(TO DO) Go through the listing below. Copy each line that has the string "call".

(DATA SUPPLIED)
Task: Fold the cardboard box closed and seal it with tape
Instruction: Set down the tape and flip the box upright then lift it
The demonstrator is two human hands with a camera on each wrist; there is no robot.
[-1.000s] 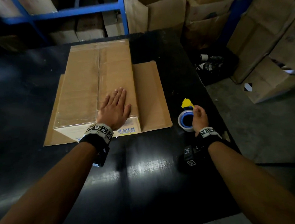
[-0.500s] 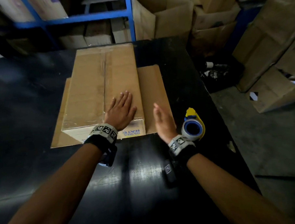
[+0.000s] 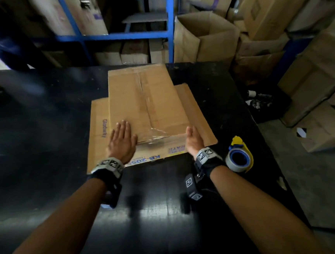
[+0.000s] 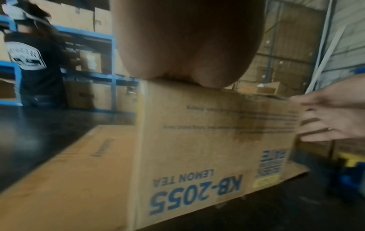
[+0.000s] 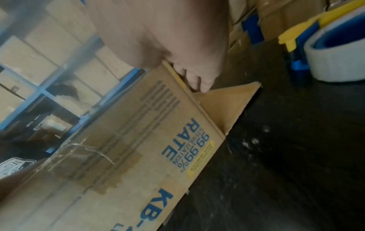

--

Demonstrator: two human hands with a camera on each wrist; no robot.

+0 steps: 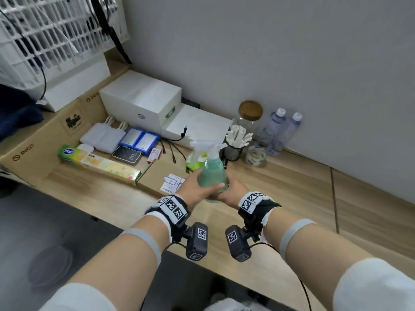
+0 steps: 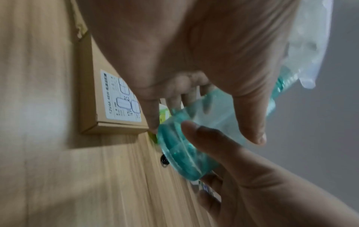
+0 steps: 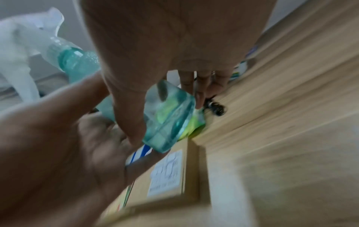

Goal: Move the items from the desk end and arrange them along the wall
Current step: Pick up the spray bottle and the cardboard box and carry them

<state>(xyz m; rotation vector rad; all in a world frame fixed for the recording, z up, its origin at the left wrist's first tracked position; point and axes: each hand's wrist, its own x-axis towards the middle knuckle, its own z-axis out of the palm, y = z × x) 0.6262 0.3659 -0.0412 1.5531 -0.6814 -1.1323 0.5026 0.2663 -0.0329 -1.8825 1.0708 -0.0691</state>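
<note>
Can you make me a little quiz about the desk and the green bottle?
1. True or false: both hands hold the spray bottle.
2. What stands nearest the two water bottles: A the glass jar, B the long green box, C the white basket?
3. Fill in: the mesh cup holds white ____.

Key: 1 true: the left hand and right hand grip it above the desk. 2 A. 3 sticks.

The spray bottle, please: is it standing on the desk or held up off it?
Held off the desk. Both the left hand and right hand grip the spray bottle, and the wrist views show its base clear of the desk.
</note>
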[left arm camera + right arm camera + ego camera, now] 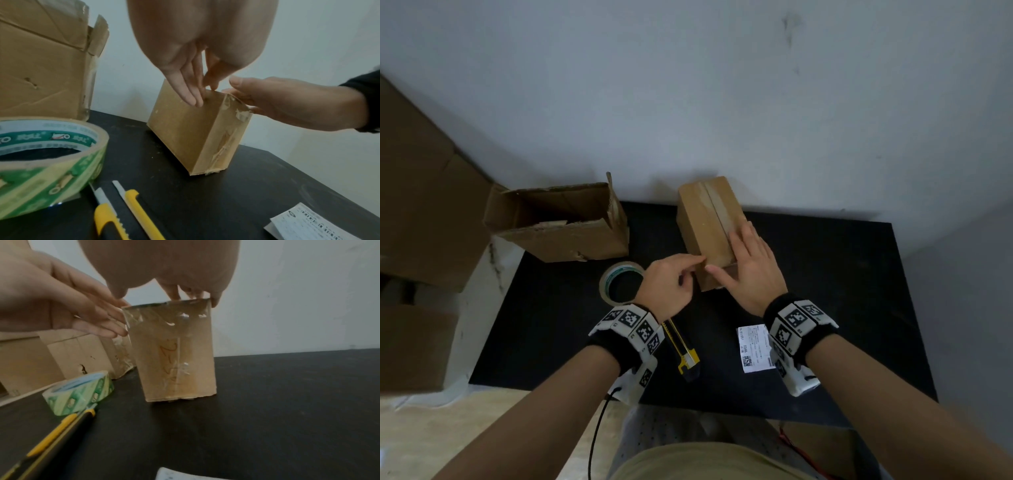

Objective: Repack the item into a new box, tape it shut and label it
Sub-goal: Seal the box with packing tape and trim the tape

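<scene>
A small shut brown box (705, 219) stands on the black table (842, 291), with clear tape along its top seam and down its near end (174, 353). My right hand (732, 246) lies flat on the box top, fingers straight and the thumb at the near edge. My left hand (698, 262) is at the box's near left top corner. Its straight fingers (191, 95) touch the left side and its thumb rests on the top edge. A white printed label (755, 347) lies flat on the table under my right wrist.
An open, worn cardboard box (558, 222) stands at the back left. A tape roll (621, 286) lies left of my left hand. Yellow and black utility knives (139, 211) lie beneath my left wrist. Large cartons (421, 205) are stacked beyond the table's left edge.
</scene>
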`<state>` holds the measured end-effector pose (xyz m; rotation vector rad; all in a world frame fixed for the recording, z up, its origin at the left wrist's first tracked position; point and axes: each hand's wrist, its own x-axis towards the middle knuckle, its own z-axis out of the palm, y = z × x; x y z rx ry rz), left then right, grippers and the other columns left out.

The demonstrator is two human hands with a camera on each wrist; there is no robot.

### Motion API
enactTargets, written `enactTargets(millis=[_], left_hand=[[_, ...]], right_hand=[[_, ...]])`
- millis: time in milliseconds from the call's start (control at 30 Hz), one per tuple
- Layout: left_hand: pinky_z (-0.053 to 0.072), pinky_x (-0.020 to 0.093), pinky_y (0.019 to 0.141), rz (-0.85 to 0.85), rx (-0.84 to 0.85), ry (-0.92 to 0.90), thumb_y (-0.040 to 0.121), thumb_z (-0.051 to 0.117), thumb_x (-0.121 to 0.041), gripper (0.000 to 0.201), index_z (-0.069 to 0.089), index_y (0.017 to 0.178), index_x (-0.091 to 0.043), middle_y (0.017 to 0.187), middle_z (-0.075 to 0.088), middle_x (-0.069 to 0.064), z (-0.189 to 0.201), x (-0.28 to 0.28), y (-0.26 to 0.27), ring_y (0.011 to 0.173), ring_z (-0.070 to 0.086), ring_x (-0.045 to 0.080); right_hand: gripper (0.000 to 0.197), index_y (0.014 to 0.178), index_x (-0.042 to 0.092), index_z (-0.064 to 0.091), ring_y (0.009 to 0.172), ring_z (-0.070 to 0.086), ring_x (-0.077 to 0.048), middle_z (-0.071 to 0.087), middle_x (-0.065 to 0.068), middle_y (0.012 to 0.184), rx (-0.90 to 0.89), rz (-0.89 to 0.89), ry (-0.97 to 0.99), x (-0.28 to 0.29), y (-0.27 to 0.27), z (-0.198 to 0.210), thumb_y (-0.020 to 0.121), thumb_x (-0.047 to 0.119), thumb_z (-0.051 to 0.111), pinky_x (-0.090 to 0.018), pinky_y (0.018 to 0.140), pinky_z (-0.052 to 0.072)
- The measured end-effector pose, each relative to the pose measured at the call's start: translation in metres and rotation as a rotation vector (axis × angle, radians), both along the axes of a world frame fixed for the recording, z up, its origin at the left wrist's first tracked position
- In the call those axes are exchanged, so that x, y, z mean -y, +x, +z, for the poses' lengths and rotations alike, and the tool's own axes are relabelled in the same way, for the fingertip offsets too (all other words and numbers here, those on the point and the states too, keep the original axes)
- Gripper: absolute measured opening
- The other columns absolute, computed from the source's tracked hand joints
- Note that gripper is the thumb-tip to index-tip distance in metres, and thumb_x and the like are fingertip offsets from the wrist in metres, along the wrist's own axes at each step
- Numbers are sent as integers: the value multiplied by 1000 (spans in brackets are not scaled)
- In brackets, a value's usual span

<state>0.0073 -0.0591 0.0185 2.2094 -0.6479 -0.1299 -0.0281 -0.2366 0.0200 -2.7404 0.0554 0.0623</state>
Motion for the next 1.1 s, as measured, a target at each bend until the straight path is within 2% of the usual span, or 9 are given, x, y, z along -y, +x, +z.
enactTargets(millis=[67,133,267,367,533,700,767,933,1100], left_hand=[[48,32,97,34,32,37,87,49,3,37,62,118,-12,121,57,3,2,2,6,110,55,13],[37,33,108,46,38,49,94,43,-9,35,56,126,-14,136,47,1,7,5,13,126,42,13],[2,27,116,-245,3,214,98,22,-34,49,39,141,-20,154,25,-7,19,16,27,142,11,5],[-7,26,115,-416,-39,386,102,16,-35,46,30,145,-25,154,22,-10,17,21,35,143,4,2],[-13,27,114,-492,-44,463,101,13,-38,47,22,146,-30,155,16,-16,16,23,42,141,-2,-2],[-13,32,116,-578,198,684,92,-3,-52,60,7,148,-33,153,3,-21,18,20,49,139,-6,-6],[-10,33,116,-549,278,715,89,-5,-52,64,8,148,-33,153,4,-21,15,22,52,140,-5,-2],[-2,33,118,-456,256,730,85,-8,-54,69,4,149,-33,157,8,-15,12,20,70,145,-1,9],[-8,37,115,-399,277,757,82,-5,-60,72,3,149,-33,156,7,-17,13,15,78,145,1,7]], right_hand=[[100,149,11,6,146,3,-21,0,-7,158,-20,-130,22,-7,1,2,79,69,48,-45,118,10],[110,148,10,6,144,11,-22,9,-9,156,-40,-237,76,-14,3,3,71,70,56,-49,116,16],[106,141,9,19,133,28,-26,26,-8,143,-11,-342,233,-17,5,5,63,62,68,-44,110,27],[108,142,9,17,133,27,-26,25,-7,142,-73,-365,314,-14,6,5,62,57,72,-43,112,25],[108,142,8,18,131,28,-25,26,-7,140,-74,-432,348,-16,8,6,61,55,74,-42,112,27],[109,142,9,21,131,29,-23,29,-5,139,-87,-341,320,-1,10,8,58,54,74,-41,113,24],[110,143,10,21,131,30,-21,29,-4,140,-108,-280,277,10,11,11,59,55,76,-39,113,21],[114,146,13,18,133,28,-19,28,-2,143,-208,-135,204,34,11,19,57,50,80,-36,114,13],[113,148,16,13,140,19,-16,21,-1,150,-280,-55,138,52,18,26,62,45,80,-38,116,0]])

(OUTPUT FOR THIS TASK)
- millis: time in milliseconds from the call's start (control at 30 Hz), one per tuple
- The measured end-effector pose, each relative to the pose measured at the call's start: translation in metres and rotation as a rotation vector (axis × angle, radians), both along the axes of a world frame fixed for the recording, z up, its origin at the left wrist's first tracked position
- In the call those axes are exchanged, so that x, y, z mean -y, +x, +z, for the poses' lengths and rotations alike, and the tool's own axes are relabelled in the same way, for the fingertip offsets too (all other words and numbers here, those on the point and the states too, keep the original axes)

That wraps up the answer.